Assistant News Editor
As a proud owner of all three extended editions of the Lord of the Rings films, saying I was excited for the release of the prequel to the series “The Hobbit” was an understatement.
As usual, Peter Jackson lives up to the cinemagraphic greatness he is known for. From the beginning, he quickly reminds me of the places and characters I have loved and missed.
We return to the lush farms and greenery of Hobbiton and Bag End, Bilbo Baggins’ quaint home. Both Ian Holm (Old Bilbo) and Elijah Wood (Frodo) make cameos in the beginning scenes.
The re-introduction of these characters set up the stage for the other “Lord of the Rings” films and gives insight into the character of Bilbo.
As for Bilbo, Martin Freeman’s portal is spot-on. The smoking, eating and carefree banter he so effortlessly uses made me wonder if he really was born a Hobbit.

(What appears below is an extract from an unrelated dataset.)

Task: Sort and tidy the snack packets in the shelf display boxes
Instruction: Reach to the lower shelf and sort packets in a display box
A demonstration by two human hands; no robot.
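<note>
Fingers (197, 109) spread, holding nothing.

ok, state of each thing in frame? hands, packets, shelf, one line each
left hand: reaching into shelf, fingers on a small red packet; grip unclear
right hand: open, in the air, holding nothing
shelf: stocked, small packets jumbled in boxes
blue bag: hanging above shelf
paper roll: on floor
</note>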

Late one morning as Bilbo Baggins enjoys his pipe on his front porch, a gray wizard called, Gandalf greets him. They engage in a discussion as to the meaning of “good morning,” before the wizard frightens Bilbo with talk of adventures.
“The Hobbit,” explains many important aspects of “The Lord of the Rings” trilogy. We learn of how Bilbo got involved in his “adventures,” acquired his sword, and more importantly how he found the ring itself.
Though some scenes contradict with the “The Lord of the Rings” explanation of how he found the ring, it is the most accurate representation.
In relation to the book, I could easily quote lines directly from the novel. There are some subtle differences between the two, but only one particularly stands out.
The main villain, a ghoulish white Orc in pursuit of Thorin, the leader of the dwarf company, does not appear in the book. He is believed to be dead in “The Hobbit,” but his presence makes for a terrifying re-occurring villain and many great battle scenes.
Lacking from other films, “The Hobbit” poses a very clear message of what it means to belong somewhere. Bilbo struggles to fit in with the Dwarf company, just as they struggle to find a home in Middle Earth. The ending is a cliffhanger, so prepare yourself. After you see the “The Hobbit,” the wait for the next film is going to be painful.